START Given records
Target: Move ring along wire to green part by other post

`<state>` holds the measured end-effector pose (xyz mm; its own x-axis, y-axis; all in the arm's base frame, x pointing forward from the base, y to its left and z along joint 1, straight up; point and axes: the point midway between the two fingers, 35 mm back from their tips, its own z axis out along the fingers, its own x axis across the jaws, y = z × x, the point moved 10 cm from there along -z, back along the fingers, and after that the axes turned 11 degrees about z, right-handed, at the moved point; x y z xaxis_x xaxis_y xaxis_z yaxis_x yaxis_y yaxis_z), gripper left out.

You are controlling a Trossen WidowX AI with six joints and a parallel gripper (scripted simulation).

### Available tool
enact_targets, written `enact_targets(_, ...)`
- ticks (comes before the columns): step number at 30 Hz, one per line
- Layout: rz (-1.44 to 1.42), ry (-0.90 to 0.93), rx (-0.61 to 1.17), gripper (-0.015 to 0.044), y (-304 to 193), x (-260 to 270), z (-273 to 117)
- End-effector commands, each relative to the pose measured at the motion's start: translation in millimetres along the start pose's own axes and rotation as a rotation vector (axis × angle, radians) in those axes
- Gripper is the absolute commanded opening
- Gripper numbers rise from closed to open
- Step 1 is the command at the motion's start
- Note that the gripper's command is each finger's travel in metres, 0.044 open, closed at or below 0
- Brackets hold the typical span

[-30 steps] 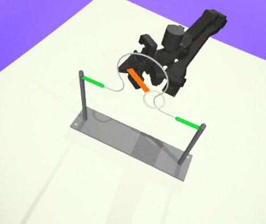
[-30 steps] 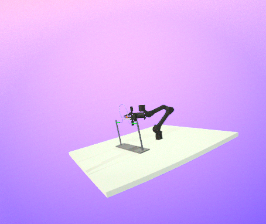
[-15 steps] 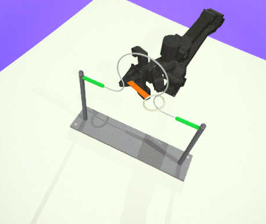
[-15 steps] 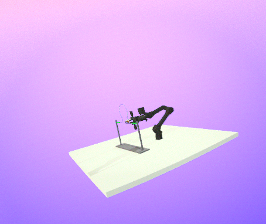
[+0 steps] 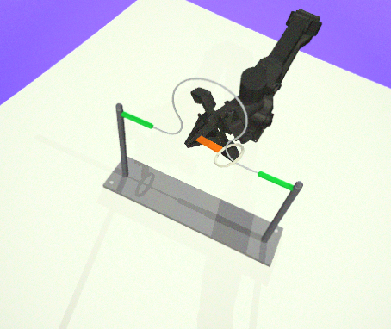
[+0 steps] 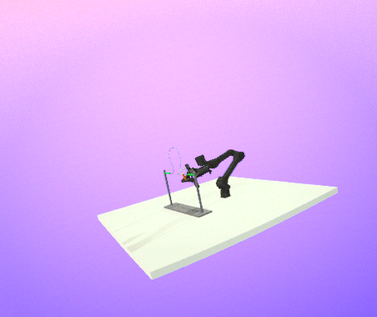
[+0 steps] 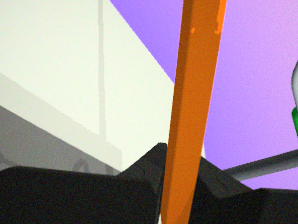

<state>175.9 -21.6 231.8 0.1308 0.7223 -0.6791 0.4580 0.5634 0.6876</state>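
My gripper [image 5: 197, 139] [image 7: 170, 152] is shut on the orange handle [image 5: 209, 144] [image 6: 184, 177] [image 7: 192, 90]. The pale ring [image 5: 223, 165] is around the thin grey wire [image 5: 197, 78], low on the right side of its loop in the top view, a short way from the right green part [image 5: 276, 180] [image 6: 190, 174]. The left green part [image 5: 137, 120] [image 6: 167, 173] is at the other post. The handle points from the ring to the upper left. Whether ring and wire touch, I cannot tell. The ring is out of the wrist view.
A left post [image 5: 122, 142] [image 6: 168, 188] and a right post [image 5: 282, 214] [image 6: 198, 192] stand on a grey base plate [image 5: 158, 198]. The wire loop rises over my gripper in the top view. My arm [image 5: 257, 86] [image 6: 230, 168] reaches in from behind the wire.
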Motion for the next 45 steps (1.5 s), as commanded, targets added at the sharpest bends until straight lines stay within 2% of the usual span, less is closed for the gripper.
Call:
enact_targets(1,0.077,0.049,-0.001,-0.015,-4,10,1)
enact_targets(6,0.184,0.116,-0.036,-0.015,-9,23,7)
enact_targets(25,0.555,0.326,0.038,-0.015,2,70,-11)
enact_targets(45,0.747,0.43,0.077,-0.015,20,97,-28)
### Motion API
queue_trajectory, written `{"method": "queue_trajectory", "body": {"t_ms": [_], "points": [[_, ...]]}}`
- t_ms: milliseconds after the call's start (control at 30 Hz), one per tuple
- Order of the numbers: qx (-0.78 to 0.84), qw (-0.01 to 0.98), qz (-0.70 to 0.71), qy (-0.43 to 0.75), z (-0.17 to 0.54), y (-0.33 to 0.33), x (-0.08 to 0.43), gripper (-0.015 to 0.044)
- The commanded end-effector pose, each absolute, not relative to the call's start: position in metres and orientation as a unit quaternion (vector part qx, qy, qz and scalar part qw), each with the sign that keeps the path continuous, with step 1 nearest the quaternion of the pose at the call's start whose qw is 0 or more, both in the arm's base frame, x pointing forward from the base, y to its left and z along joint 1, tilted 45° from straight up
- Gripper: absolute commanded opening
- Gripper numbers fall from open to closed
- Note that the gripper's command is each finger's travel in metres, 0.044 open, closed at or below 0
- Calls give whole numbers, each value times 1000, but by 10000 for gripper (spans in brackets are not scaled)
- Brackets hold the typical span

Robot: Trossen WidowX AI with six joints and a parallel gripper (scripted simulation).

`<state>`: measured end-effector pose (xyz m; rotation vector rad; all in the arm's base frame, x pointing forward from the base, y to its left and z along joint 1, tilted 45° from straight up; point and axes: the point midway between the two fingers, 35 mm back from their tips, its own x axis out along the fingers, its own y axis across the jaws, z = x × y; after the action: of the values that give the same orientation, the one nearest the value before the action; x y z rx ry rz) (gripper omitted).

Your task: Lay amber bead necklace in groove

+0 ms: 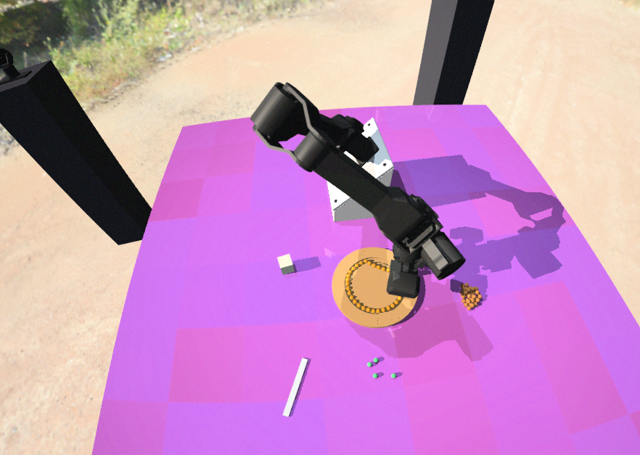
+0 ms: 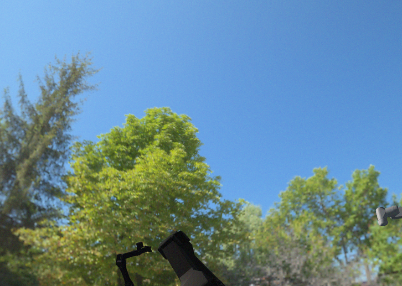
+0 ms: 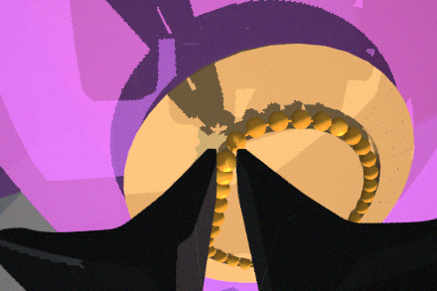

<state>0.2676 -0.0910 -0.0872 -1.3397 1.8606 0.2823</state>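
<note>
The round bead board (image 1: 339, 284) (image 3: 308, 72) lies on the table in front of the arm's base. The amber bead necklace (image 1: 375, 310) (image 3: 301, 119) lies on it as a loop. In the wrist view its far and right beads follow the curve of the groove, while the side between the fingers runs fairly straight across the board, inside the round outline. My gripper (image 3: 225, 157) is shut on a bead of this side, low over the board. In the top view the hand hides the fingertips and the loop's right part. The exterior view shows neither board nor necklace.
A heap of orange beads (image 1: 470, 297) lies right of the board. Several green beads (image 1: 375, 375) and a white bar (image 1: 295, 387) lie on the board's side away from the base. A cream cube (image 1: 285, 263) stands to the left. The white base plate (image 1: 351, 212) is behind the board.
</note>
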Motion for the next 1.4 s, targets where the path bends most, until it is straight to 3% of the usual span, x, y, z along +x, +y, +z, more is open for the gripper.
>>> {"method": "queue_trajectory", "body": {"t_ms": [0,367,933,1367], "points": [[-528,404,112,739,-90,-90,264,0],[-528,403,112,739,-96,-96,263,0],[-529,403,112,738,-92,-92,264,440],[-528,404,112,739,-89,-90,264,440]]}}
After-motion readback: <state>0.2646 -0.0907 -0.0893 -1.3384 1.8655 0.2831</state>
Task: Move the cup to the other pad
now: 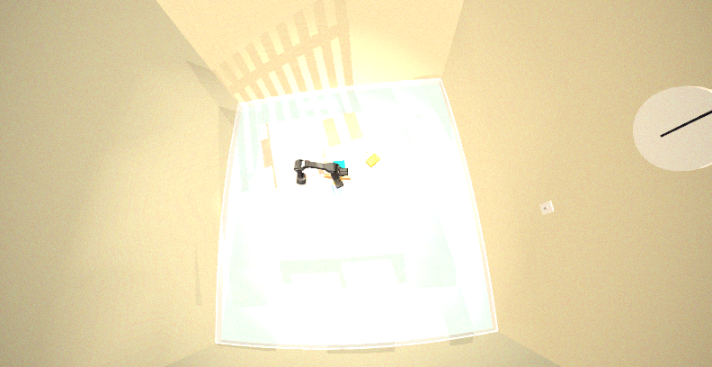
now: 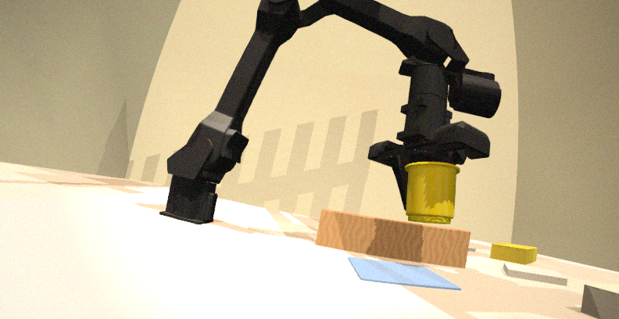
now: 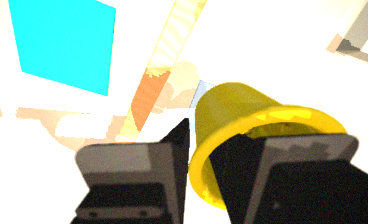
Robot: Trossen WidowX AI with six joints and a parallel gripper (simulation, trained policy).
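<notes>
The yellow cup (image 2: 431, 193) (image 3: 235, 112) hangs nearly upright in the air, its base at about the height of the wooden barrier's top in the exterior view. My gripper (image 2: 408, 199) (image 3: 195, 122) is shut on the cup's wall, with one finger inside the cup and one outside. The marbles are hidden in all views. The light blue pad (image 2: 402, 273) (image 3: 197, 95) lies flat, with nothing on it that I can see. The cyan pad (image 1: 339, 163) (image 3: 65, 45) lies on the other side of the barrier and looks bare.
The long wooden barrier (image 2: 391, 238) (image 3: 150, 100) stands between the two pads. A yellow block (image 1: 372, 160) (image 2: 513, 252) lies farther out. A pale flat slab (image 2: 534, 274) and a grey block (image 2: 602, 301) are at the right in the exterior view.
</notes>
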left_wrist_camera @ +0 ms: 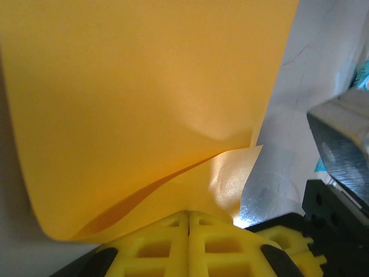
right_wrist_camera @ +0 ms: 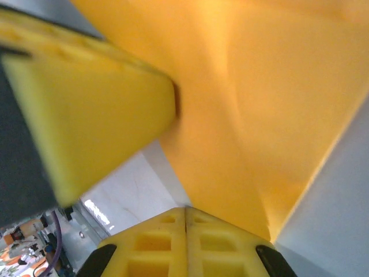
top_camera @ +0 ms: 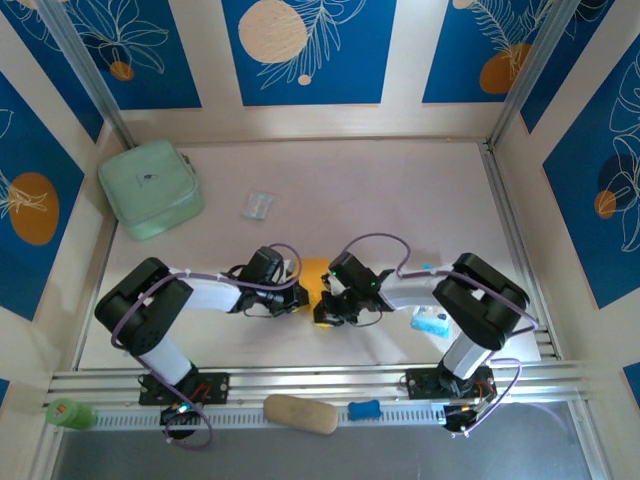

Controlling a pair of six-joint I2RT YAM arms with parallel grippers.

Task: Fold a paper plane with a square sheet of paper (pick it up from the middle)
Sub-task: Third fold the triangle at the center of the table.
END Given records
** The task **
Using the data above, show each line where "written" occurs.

** Result **
enact_targets, written `enact_targets(_, ...)`
queue_trajectory, written `{"method": "queue_trajectory", "body": {"t_ms": [_], "points": [[_, ...]]}}`

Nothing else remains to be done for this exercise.